The FDA must make its decision on the drug’s approval by June 19, 2020.

The sBLA is based on results from the randomized, open-label phase III IMpower110 study, where atezolizumab bested chemotherapy (cisplatin or carboplatin plus gemcitabine) in overall survival (OS) by 7.1 months (average OS, 20.2 months versus 13.1 months for atezolizumab and chemotherapy, respectively) in patients with high PD-L1 expression. Patients enrolled (n = 572) in the study had advanced non-squamous or squamous NSCLC without ALK or EGFR mutations and did not previously have chemotherapy treatment.

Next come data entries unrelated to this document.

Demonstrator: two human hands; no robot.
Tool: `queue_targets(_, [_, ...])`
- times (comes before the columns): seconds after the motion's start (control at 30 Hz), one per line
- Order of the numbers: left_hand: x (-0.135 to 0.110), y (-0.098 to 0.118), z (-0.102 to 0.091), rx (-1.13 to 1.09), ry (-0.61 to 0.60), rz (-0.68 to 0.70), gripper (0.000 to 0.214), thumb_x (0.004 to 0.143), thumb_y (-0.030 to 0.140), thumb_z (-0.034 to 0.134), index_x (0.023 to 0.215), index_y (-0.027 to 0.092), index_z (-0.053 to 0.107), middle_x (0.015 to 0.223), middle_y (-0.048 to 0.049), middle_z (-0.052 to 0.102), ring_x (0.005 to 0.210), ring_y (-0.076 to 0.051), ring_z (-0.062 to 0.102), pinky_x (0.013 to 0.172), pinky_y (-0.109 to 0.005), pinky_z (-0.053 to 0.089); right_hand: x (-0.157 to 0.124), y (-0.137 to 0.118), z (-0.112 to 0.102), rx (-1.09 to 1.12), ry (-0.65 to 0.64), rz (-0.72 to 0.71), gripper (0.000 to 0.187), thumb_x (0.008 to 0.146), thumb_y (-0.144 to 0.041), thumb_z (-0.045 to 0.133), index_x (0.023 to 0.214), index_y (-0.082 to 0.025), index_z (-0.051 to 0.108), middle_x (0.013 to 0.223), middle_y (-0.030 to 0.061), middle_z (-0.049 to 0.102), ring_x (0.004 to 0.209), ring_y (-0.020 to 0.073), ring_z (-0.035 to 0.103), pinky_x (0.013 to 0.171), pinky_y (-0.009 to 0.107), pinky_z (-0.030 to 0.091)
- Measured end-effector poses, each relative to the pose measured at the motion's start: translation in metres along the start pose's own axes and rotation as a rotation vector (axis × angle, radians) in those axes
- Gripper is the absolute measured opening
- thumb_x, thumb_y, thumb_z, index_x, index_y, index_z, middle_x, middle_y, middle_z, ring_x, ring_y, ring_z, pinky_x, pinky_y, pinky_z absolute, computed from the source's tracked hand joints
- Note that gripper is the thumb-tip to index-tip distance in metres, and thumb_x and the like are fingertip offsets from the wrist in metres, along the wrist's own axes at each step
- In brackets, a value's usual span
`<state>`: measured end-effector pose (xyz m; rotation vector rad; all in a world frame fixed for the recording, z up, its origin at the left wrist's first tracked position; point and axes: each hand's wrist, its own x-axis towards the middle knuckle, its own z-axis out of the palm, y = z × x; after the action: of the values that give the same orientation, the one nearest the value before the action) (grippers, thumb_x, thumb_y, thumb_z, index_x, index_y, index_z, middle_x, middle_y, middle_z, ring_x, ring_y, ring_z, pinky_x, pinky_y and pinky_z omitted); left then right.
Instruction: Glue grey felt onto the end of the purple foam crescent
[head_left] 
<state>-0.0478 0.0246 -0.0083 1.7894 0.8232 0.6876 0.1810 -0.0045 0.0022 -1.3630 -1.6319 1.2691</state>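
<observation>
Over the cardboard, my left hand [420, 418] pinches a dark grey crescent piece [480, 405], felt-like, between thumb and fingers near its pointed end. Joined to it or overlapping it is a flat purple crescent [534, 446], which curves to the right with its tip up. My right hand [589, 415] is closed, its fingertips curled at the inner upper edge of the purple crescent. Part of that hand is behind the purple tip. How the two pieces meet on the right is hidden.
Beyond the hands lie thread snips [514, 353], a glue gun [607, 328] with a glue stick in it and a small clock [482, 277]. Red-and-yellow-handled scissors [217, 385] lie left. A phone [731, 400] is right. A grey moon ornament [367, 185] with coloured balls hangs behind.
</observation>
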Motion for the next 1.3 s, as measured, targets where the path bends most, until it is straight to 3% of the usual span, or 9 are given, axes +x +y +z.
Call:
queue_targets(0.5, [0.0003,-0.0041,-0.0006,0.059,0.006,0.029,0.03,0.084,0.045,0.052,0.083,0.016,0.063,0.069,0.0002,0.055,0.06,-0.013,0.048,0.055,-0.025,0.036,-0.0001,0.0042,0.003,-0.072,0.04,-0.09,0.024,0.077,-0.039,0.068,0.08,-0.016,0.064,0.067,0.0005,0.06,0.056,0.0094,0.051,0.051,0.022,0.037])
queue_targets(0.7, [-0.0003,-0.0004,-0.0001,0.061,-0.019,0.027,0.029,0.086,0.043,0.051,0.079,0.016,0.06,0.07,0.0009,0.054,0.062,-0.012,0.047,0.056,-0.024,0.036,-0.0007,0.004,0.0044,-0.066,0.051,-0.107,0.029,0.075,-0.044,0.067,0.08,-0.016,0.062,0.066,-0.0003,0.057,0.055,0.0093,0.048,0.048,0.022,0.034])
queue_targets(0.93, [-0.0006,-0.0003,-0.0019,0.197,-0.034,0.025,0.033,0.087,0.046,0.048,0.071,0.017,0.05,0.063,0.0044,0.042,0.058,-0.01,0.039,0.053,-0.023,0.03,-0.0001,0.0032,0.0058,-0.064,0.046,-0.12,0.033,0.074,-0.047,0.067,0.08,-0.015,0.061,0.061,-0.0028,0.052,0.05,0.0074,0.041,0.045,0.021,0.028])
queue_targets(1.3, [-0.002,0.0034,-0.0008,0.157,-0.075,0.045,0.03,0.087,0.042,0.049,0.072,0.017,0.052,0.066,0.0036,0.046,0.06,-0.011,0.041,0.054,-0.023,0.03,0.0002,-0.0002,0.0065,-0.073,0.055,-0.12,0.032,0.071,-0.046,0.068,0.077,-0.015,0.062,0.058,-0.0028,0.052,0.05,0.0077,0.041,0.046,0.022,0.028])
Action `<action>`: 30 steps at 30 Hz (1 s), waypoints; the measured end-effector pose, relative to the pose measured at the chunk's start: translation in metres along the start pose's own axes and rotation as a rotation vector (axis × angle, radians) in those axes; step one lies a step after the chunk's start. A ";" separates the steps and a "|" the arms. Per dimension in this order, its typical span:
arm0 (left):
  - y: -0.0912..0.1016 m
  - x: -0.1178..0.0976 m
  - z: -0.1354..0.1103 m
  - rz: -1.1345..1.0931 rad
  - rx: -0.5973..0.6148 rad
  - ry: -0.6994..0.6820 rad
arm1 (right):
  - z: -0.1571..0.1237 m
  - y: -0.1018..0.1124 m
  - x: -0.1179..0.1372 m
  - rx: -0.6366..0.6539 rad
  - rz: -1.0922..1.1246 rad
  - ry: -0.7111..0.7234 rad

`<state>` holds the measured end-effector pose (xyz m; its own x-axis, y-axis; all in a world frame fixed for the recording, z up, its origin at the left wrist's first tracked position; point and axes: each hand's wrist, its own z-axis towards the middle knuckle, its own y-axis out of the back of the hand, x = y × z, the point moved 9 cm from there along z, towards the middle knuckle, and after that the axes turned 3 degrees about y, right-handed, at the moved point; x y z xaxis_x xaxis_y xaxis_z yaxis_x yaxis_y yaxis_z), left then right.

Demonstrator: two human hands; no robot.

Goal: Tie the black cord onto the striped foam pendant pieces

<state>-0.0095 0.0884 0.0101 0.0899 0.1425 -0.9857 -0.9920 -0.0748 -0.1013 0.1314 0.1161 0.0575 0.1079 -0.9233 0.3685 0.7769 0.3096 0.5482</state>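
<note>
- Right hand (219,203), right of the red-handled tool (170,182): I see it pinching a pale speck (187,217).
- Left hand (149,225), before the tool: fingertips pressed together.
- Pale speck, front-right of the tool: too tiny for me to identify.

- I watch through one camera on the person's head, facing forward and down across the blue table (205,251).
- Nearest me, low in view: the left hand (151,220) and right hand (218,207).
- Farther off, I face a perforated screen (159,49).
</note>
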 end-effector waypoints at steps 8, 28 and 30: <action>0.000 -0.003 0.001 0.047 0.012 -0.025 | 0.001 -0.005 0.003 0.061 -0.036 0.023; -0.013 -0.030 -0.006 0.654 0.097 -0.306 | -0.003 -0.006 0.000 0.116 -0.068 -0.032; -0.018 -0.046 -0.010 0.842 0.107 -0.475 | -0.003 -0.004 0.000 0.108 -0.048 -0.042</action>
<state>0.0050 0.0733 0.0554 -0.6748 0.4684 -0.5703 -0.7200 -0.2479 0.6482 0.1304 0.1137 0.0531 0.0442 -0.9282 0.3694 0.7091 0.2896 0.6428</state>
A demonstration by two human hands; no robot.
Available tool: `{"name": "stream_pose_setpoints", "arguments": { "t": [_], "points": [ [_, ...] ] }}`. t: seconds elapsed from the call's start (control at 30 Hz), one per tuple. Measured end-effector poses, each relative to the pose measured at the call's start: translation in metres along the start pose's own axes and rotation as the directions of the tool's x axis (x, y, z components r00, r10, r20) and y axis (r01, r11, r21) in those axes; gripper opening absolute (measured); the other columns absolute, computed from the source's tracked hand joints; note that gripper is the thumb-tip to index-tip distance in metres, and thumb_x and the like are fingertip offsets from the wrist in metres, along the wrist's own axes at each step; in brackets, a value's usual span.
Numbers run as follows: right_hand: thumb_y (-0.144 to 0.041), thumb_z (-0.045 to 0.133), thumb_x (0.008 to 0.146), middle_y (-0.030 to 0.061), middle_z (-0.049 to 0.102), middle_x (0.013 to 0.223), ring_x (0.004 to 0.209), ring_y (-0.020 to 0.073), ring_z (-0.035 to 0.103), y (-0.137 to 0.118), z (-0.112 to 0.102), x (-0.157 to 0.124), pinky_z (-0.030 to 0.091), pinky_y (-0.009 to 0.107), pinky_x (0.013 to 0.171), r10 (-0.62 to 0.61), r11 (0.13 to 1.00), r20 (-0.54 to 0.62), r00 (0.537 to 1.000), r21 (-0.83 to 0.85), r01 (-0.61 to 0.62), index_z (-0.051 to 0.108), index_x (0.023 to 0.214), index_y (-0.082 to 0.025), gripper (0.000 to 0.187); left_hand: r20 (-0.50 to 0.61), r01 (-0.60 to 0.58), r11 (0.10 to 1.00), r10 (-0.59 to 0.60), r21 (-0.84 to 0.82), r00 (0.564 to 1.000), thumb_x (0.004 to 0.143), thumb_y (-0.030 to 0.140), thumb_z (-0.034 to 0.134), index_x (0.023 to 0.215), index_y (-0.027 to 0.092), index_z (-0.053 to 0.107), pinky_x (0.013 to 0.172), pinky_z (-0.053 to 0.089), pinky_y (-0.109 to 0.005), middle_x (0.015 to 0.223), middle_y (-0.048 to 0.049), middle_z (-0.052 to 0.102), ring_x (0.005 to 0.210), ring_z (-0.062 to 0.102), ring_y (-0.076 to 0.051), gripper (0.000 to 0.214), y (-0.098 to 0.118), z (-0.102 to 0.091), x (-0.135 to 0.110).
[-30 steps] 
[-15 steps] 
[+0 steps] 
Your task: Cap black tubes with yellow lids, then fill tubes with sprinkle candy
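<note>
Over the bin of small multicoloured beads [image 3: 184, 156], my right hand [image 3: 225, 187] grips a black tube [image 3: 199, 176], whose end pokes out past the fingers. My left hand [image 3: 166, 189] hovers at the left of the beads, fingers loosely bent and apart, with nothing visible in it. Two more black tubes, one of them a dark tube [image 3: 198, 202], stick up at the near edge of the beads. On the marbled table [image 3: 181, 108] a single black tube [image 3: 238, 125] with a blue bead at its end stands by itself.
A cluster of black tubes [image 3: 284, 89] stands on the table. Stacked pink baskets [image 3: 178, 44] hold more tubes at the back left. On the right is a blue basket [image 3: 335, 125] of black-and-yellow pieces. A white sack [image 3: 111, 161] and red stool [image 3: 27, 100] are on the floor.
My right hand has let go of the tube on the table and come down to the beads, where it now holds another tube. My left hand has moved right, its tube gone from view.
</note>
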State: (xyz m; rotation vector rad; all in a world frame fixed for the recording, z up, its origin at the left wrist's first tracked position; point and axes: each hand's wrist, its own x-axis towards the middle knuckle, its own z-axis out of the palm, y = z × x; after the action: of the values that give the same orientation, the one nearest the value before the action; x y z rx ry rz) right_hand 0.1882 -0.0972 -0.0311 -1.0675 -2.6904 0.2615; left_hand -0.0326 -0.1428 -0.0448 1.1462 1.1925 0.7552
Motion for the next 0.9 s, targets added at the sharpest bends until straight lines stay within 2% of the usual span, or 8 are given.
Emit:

“In the IMpower110 study, Tecentriq alone demonstrated a significant improvement in overall survival compared with chemotherapy for people newly diagnosed with certain types of advanced non-small cell lung cancer,” said Levi Garraway, MD, PhD, chief medical officer and head of global product development at Genentech, in a statement.
 
The primary endpoint of IMpower110 was OS by PD-L1 subgroups (TC3/IC3-WT; TC2/3/IC2/3-WT; and TC1,2,3/IC1,2,3-WT) as determined by the SP142 assay. Secondary endpoints included investigator-assessed progression-free survival, objective response rate, and duration of response.

No new safety signals were identified in the trial, with adverse events (AEs) aligning with what has previously been reported for treatment with atezolizumab. Grade 3-4 treatment-related AEs were reported in 12.9% of patients in the atezolizumab arm, compared with 44.1% in the chemotherapy arm.

“We are working closely with the FDA to bring this chemotherapy-free option to these patients as quickly as possible,” Garraway said.